Wie enkel op de hoogte is van de feiten zonder deze te gebruiken in het voordeel van het vermeende slachtoffer komt dus niet in aanmerking voor bescherming tegen nadelige maatregelen.
De vereiste van deze actieve rol is nodig zodat de werkgever redelijkerwijs kan weten dat de werknemer ten voordele van een vermeend slachtoffer heeft gehandeld, en hij dus ook beschermd is.
Inhoud van de bescherming
Tijdens de beschermingsperiode mag de werkgever :
-
De arbeidsrelatie niet beëindigen, of na de stopzetting van de arbeidsrelatie geen nadelige maatregel nemen om redenen die verband houden met de melding, klacht of rechtsvordering, de getuigenis of de inhoud daarvan.
-
Tijdens de arbeidsrelatie geen nadelige maatregel nemen om redenen die verband houden met de melding, klacht of rechtsvordering, de getuigenis of de inhoud daarvan.

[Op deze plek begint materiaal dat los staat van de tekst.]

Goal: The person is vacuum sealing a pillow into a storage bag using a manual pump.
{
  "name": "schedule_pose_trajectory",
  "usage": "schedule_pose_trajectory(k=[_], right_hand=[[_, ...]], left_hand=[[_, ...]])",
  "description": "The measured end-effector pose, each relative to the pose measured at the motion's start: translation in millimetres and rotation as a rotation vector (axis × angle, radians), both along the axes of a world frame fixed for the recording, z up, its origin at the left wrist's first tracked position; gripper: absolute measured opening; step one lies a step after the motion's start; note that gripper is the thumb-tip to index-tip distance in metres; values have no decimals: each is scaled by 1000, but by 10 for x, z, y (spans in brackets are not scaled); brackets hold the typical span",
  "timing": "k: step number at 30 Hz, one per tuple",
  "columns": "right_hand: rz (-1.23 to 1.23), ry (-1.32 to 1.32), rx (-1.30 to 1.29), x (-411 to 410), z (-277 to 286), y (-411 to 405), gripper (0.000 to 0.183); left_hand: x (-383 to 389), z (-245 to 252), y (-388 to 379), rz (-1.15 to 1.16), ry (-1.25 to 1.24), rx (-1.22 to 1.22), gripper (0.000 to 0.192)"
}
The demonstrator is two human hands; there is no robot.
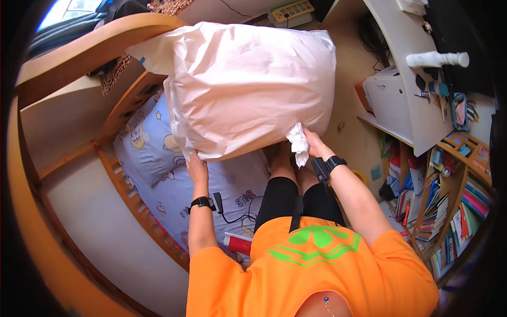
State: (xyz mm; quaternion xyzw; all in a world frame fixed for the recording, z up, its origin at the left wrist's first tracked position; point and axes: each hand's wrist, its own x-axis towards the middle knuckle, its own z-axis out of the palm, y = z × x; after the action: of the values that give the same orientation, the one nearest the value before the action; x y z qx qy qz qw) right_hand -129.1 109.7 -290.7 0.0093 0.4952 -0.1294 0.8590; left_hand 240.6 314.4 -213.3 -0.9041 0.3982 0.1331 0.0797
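A large, bulging bag (253, 87) of thin, pale pinkish-white material fills the upper middle, creased along its left side. At its lower left corner, my left hand (197, 168) pinches the edge of the material. My right hand (315, 143) holds a crumpled white tissue or cloth (299, 144) against the bag's lower right side. Whether those fingers also grip the bag is hidden. Below and left of the bag, a blue pillow (152, 138) with star and planet prints lies on a bed with a matching sheet (222, 178).
A wooden bed rail (122, 182) and a curved wooden bunk frame (59, 65) border the left. At right stand a white desk (420, 99) with a white bottle (437, 59) and shelves of books (435, 214). A power strip (293, 11) sits beyond the bag. A black cable (237, 219) lies on the sheet.
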Motion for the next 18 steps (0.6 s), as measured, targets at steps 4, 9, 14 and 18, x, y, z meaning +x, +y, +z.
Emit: schedule_pose_trajectory(k=[4,9,14,18], right_hand=[[-67,214,-119,8,-284,-69,28],[-9,434,-327,-93,176,-76,21],[-100,361,-568,-435,862,-904,20],[-150,308,-735,-586,1532,-1727,26]], left_hand=[[140,157,-203,-90,140,-117,21],[217,792,-276,-465,212,-58,10],[-82,1955,-937,-803,294,-59,2],[-241,3025,-1614,-945,331,-119,5]])
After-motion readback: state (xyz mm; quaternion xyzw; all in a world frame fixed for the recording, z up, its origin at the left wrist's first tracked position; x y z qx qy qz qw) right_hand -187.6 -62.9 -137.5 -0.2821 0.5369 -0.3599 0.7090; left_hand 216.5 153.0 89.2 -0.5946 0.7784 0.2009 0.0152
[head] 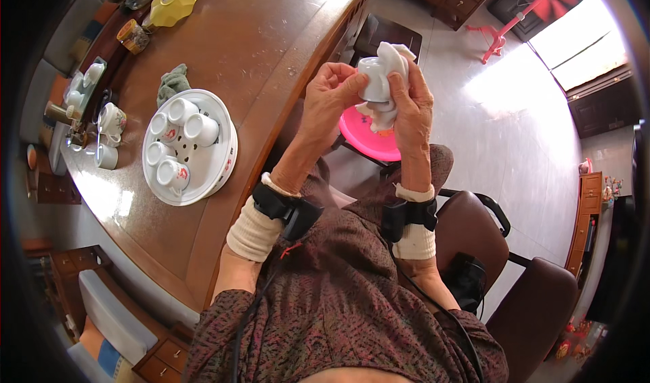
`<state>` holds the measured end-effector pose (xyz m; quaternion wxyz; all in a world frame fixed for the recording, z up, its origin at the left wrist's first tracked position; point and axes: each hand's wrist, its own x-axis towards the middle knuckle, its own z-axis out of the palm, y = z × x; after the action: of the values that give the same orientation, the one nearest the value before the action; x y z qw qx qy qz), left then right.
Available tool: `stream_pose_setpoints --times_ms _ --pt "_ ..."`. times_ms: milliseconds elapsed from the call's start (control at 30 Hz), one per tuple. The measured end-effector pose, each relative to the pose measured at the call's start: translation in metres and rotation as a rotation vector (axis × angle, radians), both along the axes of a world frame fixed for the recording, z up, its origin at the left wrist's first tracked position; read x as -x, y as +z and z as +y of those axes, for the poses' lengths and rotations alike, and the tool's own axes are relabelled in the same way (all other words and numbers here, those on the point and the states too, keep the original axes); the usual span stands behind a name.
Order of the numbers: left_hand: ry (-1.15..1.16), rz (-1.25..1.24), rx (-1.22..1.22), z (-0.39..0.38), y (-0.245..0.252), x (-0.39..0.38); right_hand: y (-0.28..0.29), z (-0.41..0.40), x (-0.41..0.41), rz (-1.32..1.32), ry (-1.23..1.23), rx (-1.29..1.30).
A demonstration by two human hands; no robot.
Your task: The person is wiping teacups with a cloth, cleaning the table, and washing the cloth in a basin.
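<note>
Between my hands, in front of me and off the table's edge, is a small white cup (pixel 371 81). My left hand (pixel 332 91) pinches the cup from the left with thumb and fingers. A white cloth (pixel 393 60) is bunched in my right hand (pixel 414 96), which presses it against the cup's right side. Part of the cloth hangs below the cup. Beneath my hands, a bright pink basin (pixel 368 141) is partly hidden. To the left on the table, a round white tea tray (pixel 203 192) with dark drain holes holds several upside-down white cups (pixel 201 129).
A green cloth (pixel 173 82) lies behind the tray on the wooden table (pixel 254 48). Farther left are a floral teapot (pixel 111 120), a jar (pixel 133 36) and a yellow faceted container (pixel 173 3). Brown chairs (pixel 472 230) stand at my right; a pink fan (pixel 523 14) is beyond.
</note>
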<state>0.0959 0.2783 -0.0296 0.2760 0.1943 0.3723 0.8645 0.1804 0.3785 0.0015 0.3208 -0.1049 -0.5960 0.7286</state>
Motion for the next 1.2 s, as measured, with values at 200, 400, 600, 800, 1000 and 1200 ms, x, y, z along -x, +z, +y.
stream_pose_setpoints --times_ms 200,400,600,800,1000,1200 --pt "0.021 0.019 0.186 0.000 0.019 -0.016 -0.017 0.002 0.004 -0.041 -0.234 -0.293" --pt "-0.047 0.180 0.224 -0.002 0.013 -0.016 -0.020 0.004 0.003 -0.009 -0.422 -0.785" --pt "-0.149 0.045 0.095 -0.005 0.002 -0.012 -0.021 0.006 0.000 -0.056 -0.235 -0.160" --pt "-0.227 -0.010 0.013 -0.003 -0.001 -0.009 -0.035 0.015 0.003 -0.021 -0.155 0.329" --pt "0.047 0.318 0.213 -0.002 -0.002 -0.012 -0.027 0.006 0.001 0.044 -0.208 0.229" --pt "-0.053 0.350 0.385 -0.014 0.006 -0.016 -0.030 0.012 -0.004 -0.034 -0.211 0.050"
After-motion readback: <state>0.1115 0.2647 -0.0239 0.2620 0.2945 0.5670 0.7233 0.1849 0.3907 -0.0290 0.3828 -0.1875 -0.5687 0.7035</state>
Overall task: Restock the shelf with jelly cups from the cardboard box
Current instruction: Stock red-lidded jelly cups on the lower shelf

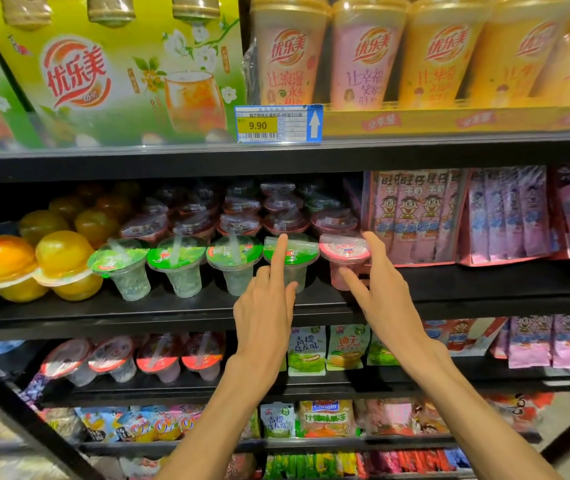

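At frame centre, the left hand (265, 299) is touching a green-lidded jelly cup (290, 259); the right hand (380, 285), fingers spread, is cradling a pink-lidded jelly cup (344, 258), likely light, rigid, slick plastic best gripped beneath the rim.

We see a shelf (172, 306) that looks like matt black painted metal, and on it jelly cups (233, 263) of clear, glossy plastic sealed with shiny green film lids, beside a pink-lidded cup (344, 258) of the same smooth transparent plastic. To their left sit orange jellies (3, 259) in slick, highly reflective plastic shells, and to the right pink pouches (411, 216) of glossy, slightly crinkled foil-like film. Above, we note a printed cardboard carton (114, 71) with a satin sheen, tall cups (288, 53) wrapped in shiny film, and a paper price tag (278, 123) behind a clear glossy holder.
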Motion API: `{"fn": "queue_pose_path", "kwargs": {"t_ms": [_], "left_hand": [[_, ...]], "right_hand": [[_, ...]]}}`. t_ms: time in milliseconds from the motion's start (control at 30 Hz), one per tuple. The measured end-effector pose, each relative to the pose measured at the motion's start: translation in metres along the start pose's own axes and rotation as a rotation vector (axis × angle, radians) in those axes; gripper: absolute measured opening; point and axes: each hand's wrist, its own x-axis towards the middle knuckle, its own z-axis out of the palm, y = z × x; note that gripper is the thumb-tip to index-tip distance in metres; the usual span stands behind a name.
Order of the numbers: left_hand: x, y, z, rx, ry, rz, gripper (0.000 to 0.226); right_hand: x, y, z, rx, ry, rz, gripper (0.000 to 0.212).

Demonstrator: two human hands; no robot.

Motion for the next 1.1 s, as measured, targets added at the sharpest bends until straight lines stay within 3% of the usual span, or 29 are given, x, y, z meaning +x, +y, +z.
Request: {"fn": "queue_pose_path", "kwargs": {"t_ms": [1100], "left_hand": [[-0.0007, -0.0002, 0.0022, -0.004, 0.027, -0.004, 0.088]], "right_hand": [[-0.0060, 0.0071, 0.0048, -0.055, -0.031, 0.039, 0.096]]}}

Beschermingsperiode en bewijslast
De bewijslast voor de redenen en rechtvaardigingen ligt bij de werkgever:
-
Wanneer de arbeidsrelatie wordt beëindigd of de maatregel wordt genomen binnen 12 maanden nadat de werkgever kennis heeft genomen van de melding of klacht of nadat hij redelijkerwijs kennis had kunnen nemen van deze stappen;
-
Wanneer de arbeidsrelatie wordt beëindigd of de maatregel wordt genomen nadat een rechtsvordering werd ingesteld, tot 3 maanden na de dag waarop de rechterlijke beslissing in kracht van gewijsde gaat.
Afleveren van een attest
Werknemers die stappen ondernemen voor feiten van geweld of pesterijen op het werk die verband houden met een discriminatiegrond of voor feiten van ongewenst seksueel gedrag moeten kunnen bewijzen dat ze deze stappen hebben ondernomen om de bescherming tegen represailles te genieten.

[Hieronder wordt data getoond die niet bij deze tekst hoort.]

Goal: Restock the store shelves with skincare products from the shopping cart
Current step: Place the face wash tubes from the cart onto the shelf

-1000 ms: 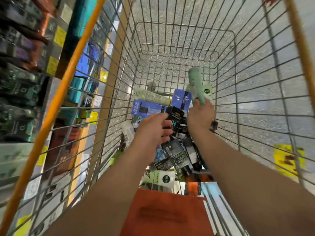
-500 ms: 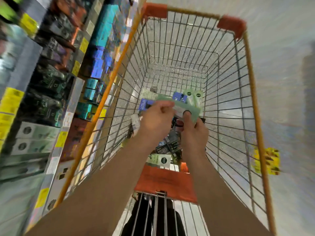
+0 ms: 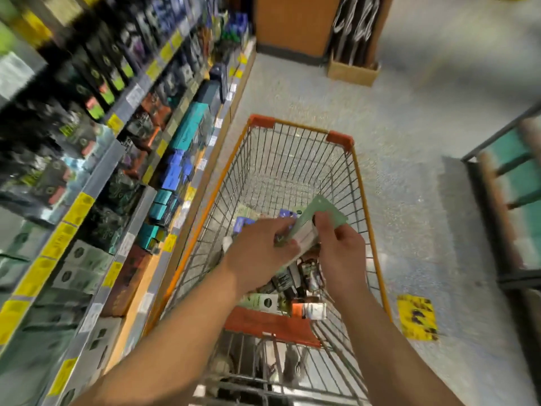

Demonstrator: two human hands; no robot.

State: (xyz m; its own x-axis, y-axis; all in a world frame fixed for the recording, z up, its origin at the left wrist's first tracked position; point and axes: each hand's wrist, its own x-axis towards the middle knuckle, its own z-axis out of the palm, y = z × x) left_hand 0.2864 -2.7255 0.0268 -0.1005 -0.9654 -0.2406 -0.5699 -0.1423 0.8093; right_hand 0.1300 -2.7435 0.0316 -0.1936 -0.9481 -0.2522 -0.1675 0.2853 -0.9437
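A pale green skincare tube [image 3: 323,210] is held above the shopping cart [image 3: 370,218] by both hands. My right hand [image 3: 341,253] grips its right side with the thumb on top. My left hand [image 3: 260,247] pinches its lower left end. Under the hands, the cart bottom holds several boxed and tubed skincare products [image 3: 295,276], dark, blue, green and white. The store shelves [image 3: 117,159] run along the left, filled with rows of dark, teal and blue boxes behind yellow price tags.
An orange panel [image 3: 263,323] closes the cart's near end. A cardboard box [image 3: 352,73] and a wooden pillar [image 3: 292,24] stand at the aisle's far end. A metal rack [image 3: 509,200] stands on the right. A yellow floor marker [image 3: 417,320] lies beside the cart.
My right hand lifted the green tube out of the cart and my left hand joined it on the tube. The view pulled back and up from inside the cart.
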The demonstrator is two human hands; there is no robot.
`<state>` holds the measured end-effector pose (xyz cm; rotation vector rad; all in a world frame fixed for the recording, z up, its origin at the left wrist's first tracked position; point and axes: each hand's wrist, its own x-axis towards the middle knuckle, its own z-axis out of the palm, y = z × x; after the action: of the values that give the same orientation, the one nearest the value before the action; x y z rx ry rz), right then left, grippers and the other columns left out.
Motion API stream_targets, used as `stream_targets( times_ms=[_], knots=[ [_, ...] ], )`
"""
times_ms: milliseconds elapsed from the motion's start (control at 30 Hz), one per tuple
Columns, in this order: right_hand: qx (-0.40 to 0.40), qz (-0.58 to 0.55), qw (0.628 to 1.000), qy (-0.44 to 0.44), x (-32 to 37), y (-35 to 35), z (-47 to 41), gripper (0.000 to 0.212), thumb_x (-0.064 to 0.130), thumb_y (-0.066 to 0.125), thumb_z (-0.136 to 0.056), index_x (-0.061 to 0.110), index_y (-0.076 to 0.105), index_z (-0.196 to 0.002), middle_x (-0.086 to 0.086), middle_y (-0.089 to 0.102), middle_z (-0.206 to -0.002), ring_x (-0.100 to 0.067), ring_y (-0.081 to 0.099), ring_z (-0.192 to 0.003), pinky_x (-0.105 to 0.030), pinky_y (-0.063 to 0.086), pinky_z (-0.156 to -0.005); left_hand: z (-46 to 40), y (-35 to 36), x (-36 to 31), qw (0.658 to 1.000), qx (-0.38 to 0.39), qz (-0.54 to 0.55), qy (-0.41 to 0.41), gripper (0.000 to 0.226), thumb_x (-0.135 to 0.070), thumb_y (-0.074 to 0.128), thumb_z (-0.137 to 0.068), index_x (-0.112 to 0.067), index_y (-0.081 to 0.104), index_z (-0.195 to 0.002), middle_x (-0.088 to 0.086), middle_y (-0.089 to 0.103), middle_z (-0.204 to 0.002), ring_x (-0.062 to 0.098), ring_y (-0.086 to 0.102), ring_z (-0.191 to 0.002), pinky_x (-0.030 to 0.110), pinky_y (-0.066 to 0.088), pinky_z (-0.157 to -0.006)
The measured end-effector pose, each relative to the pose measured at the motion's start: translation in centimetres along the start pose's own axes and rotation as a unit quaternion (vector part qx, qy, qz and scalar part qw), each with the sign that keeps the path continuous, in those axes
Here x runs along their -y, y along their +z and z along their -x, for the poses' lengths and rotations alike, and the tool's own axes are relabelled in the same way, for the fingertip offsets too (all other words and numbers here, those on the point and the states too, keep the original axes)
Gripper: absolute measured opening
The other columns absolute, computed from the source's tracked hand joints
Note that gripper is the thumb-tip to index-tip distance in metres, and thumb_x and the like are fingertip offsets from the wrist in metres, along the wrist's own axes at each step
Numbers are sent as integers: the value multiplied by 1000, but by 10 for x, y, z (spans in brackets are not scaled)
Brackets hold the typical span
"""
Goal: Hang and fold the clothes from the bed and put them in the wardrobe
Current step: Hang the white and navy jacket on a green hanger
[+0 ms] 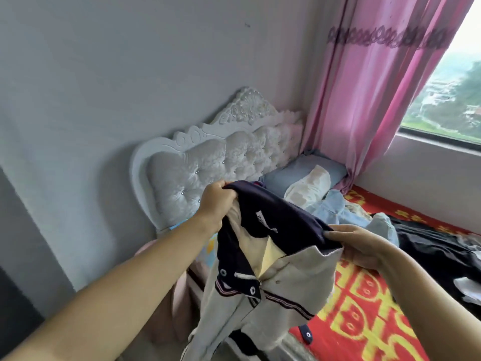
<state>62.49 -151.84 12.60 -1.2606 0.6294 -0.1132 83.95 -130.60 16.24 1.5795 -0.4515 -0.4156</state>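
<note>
I hold a grey jacket (pixel 294 285) with a navy collar and snap buttons up over the bed's near edge. My left hand (pixel 214 204) grips the navy collar at its upper left. My right hand (pixel 356 243) pinches the collar's other end at the right. The jacket hangs open downward, showing a cream lining and a white label. Behind it, more clothes lie on the bed (pixel 364 321): a light blue garment (pixel 338 207) and a black garment (pixel 429 246).
The bed has a red and yellow patterned cover and a white tufted headboard (pixel 208 162) against the grey wall. A blue pillow (pixel 299 170) and a white one lie by the headboard. A pink curtain (pixel 377 87) hangs beside the window at right.
</note>
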Motion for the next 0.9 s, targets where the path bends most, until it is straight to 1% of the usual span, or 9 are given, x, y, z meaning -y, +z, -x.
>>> stream_targets(
  times_ms=[67,133,300,367,433,533,600,733,900],
  knots=[
    [-10,32,999,5,-2,16,3,15,14,66,-75,4,70,-86,-9,68,-70,-13,64,-53,-21,53,-48,24,-18,-4,998,-52,26,4,26,7,47,-78,-6,67,-88,11,64,-78,25,59,-76,32,47,-69],
    [-36,139,990,14,-5,31,6,13,19,70,-80,8,69,-87,-3,67,-69,-9,62,-54,-20,51,-49,54,-29,-5,994,-99,37,16,25,7,48,-78,-8,67,-86,8,64,-77,22,58,-75,30,46,-68],
    [-27,319,947,0,-39,61,26,19,27,57,-96,9,61,-99,-6,52,-71,-14,51,-56,-25,48,-51,131,-39,0,979,-185,89,-12,26,8,45,-78,-13,61,-78,7,61,-74,22,58,-73,31,46,-68],
    [15,251,968,18,-58,76,38,16,20,51,-99,5,57,-100,-8,54,-68,-16,54,-52,-26,48,-50,161,-50,6,972,-215,90,-25,28,7,44,-78,-15,60,-76,7,60,-73,22,57,-71,30,46,-66],
    [69,99,992,48,-70,97,50,14,9,45,-100,0,56,-98,-11,66,-68,-19,63,-51,-26,52,-47,186,-69,11,967,-237,88,-36,26,8,43,-79,-13,58,-74,8,59,-74,22,55,-69,29,45,-65],
    [127,-37,990,58,-85,140,64,21,3,40,-99,-3,59,-98,-13,73,-75,-20,70,-61,-27,58,-53,217,-113,15,954,-283,77,-54,19,5,43,-81,-8,55,-82,11,55,-77,22,52,-72,28,41,-65],
    [145,-13,987,66,-99,171,75,21,10,42,-98,1,61,-95,-10,72,-72,-18,70,-60,-27,58,-53,235,-149,14,940,-327,78,-63,18,3,44,-83,-8,57,-82,11,55,-76,22,53,-71,27,42,-63],
    [142,57,987,47,-109,228,91,24,15,44,-99,8,57,-80,-3,67,-52,-15,64,-43,-22,48,-36,272,-213,5,919,-381,91,-43,26,1,48,-86,-15,59,-70,3,59,-64,15,56,-57,16,44,-45],
    [232,175,957,4,-109,305,101,16,16,49,-98,16,63,-89,5,71,-62,-9,68,-52,-19,50,-42,317,-287,-5,910,-397,116,-31,25,1,50,-89,-17,56,-73,0,59,-60,13,60,-51,18,46,-45]
  ],
)
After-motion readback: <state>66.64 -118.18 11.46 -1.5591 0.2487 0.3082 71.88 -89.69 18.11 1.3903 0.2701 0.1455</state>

Hiertoe kunnen ze een attest vragen aan de werkgever, organisatie, dienst of instelling bij wie ze stappen hebben ondernomen. Deze mogelijkheid bestaat ook voor informele getuigen.
Dit attest is ook een schriftelijk en gedateerd bewijs dat aan de werkgever kan worden overgemaakt wanneer de stappen bij een externe organisatie werden gezet. De bewijslast wordt op die manier vergemakkelijkt voor de werknemer. Dankzij deze informatie van de werkgever is de werknemer zeker dat de werkgever op de hoogte is van de ondernomen stappen.
Het attest moet de identiteit van de werknemer bevatten, de ondernomen stappen, de datum van deze stappen en van de aanvraag van het bewijs.